[Records from a data collection]
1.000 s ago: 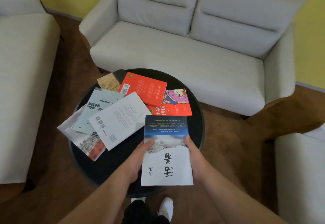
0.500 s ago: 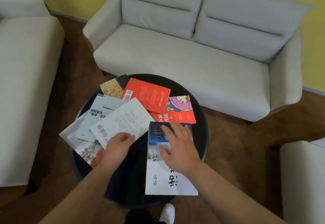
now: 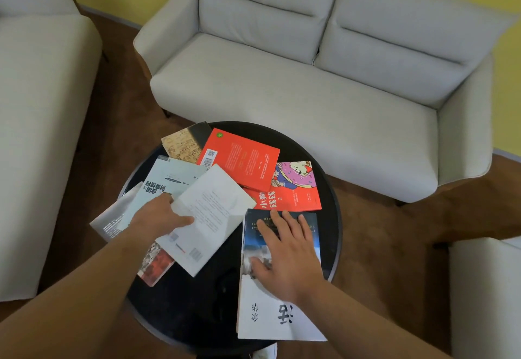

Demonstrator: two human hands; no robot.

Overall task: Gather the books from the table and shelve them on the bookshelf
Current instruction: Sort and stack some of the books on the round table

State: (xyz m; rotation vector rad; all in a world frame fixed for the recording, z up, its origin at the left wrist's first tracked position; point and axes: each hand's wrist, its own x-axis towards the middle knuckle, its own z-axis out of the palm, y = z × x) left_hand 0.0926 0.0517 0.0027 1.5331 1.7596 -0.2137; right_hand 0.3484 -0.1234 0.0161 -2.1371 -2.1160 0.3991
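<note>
Several books lie spread on a round black table (image 3: 332, 195). My left hand (image 3: 158, 216) grips the left edge of a white book (image 3: 214, 212), thumb on its cover. My right hand (image 3: 284, 251) rests flat, fingers spread, on a blue-and-white book (image 3: 270, 316) at the table's near right edge. Behind them lie a red book (image 3: 242, 158), a cartoon-cover red book (image 3: 298, 189), a pale blue book (image 3: 169, 178), a tan-and-black book (image 3: 183, 141), and a grey-and-red book (image 3: 152, 265) under the white one. No bookshelf is in view.
A light grey two-seat sofa (image 3: 310, 76) stands behind the table. Another grey seat (image 3: 36, 104) is at the left and a third (image 3: 485, 288) at the right. Brown floor surrounds the table; a yellow wall is behind.
My left hand has left the blue-and-white book, moved left and taken hold of the white book's edge. My right hand shifted from that book's side to lie flat on its cover.
</note>
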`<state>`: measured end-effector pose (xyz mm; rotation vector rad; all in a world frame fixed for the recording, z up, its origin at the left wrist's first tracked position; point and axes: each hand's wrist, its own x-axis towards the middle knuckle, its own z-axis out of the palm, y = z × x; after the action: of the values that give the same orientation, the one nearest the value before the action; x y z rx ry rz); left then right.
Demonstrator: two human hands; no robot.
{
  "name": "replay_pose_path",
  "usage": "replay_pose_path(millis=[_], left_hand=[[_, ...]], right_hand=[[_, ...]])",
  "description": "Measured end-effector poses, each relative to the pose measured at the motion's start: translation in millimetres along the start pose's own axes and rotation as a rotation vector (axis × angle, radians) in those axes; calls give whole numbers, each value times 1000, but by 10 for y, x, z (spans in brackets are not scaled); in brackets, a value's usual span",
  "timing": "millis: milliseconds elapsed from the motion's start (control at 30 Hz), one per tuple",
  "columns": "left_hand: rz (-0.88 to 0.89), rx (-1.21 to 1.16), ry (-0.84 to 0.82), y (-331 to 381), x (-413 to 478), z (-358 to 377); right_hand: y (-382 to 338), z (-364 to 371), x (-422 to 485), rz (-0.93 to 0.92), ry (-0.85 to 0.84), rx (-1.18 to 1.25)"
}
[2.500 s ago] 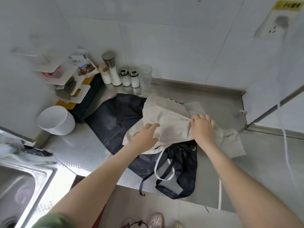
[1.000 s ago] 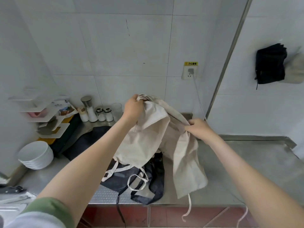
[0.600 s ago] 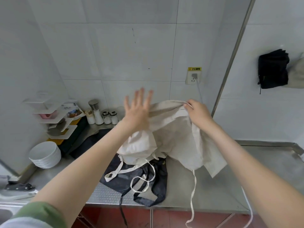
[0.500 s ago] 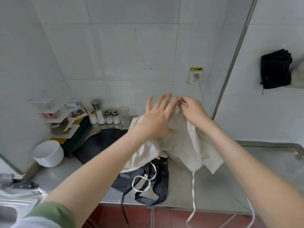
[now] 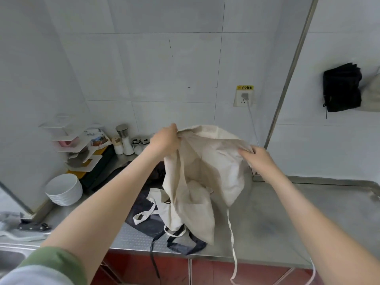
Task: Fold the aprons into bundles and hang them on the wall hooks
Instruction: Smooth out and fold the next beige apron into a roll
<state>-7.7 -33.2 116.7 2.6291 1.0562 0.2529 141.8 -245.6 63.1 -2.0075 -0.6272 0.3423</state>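
A cream apron (image 5: 205, 165) hangs in the air above the steel counter (image 5: 287, 219). My left hand (image 5: 164, 139) grips its top edge at the left and my right hand (image 5: 258, 160) pinches the top edge at the right. Its white ties (image 5: 232, 239) dangle over the counter's front edge. Under it a dark apron (image 5: 144, 202) lies spread on the counter, straps hanging off the front. On the right wall a folded black bundle (image 5: 341, 87) hangs beside a cream bundle (image 5: 372, 93) at the frame's edge.
Stacked white bowls (image 5: 63, 190) stand at the left by a tiered corner rack (image 5: 78, 149). Shakers and jars (image 5: 128, 141) line the back wall. A wall socket (image 5: 243, 98) with a cord sits above the counter. A knife (image 5: 34, 224) lies near the sink at far left.
The cream apron came up off the counter. My left hand let go, swept across the cloth, and now grips the top left edge; my right hand has shifted right, spreading the fabric.
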Motion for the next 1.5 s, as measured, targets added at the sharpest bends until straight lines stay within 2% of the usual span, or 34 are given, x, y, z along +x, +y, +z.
replay_pose_path(millis=[67,100,200,267,367,433,500,600,667,733,833,933,1000,1067,1167,1233,1333,1400,1500], left_hand=[[-4,219,62,-23,-91,33],[92,241,93,28,-155,53],[377,185,254,327,-302,113],[367,13,313,473,-340,103],[220,-634,145,539,-346,10],[163,-723,3,563,-324,6],[142,-802,-113,605,-342,36],[174,-1067,-252,756,-395,16],[230,-1064,-273,846,-402,2],[264,-1015,-261,919,-411,5],[277,-986,-292,936,-408,47],[164,-828,-433,846,-397,164],[118,-593,-556,814,-451,268],[84,-542,-661,812,-500,328],[34,-642,-605,823,-572,369],[-7,-709,-527,766,-578,390],[-44,-811,-502,613,-613,409],[-45,-823,-505,551,-648,356],[-46,-836,-504,465,-688,299]], right_hand=[[-203,-7,-3,-62,16,1],[-328,-6,-9,-99,7,-2],[-737,-27,-38,-212,-10,11],[-920,-55,-46,-276,13,79],[-1023,-128,-94,-319,-47,292],[-985,-184,-130,-355,-185,412],[-870,-201,-140,-338,-306,323],[-651,-160,-173,-194,-468,254],[-512,-125,-211,-99,-472,340],[-465,-82,-267,-63,-408,368],[-460,-48,-249,-29,-219,274],[-394,-126,-227,107,-44,314],[-340,-200,-239,144,-23,457],[-327,-212,-259,170,-17,522],[-275,-182,-258,147,-139,492],[-247,-180,-288,128,-336,427],[-153,-89,-409,188,-581,340],[-118,2,-484,204,-619,337],[-209,102,-601,181,-586,239]])
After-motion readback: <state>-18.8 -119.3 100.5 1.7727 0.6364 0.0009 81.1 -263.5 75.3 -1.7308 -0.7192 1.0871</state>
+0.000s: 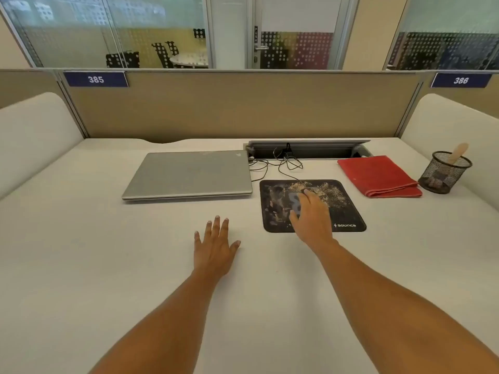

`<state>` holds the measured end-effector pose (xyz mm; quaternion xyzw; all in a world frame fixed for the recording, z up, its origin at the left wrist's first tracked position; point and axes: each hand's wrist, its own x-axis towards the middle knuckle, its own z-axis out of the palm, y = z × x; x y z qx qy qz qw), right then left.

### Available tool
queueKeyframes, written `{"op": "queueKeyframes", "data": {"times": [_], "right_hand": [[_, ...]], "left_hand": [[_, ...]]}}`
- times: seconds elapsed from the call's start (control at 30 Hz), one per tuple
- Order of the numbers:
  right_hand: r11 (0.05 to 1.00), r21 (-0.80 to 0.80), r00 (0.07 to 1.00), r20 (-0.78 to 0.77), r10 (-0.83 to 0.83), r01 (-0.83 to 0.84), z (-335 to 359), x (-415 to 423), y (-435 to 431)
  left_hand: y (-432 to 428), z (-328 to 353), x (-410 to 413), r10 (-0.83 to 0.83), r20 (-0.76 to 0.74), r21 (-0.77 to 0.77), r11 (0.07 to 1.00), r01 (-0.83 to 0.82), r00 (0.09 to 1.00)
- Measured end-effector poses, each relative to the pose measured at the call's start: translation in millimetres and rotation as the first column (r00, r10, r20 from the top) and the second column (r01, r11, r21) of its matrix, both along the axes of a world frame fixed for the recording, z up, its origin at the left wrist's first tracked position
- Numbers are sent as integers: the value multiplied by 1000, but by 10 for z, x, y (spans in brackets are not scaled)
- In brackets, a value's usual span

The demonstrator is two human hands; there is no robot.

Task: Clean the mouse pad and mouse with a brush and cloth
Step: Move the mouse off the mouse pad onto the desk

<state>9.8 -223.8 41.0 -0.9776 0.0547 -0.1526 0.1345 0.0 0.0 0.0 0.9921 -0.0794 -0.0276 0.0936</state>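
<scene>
Mouse (306, 190), gripped by right hand (310, 215), points away.

**Hand on the mouse, crumbs on the pad**

The right hand (310, 217) cups the mouse (306, 190) on the black mouse pad (272, 206), which is strewn with tan crumbs (332, 193). The left hand (214, 247) lies flat on the white desk (108, 238). A folded red cloth (378, 175) sits right of the pad, beside a mesh cup (444, 171) holding a wooden handle (458, 152).

"sounce" on the mouse pad (272, 211), "385" and "386" on blue partition signs (95, 79) — "PUSH" on the door plate (256, 34)
</scene>
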Motion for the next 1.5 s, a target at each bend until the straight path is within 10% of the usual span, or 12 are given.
{"op": "queueKeyframes", "data": {"times": [0.8,1.5], "right_hand": [[773,562,940,-23,-340,294,-316,523,-508],[719,693,984,158,-79,-54,15,265,1930]], "left_hand": [[47,-169,166,160,12,-153,976,-157,987],[1864,-40,64,332,149,-266,921,-285,931]]}}
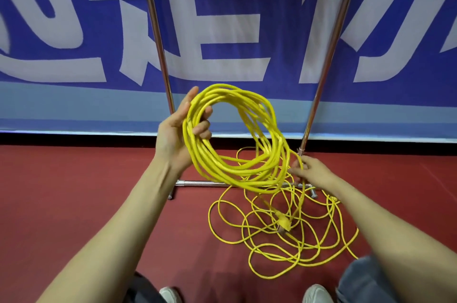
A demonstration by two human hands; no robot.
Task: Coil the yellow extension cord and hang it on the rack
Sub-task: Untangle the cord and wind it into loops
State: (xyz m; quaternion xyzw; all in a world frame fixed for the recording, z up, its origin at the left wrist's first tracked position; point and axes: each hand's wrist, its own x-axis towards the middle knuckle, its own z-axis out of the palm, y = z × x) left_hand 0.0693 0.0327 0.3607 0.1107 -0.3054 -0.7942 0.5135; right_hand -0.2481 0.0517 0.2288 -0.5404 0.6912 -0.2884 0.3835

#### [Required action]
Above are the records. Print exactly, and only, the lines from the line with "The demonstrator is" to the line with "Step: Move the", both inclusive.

#### [Task response]
The demonstrator is two human hands; there is no robot.

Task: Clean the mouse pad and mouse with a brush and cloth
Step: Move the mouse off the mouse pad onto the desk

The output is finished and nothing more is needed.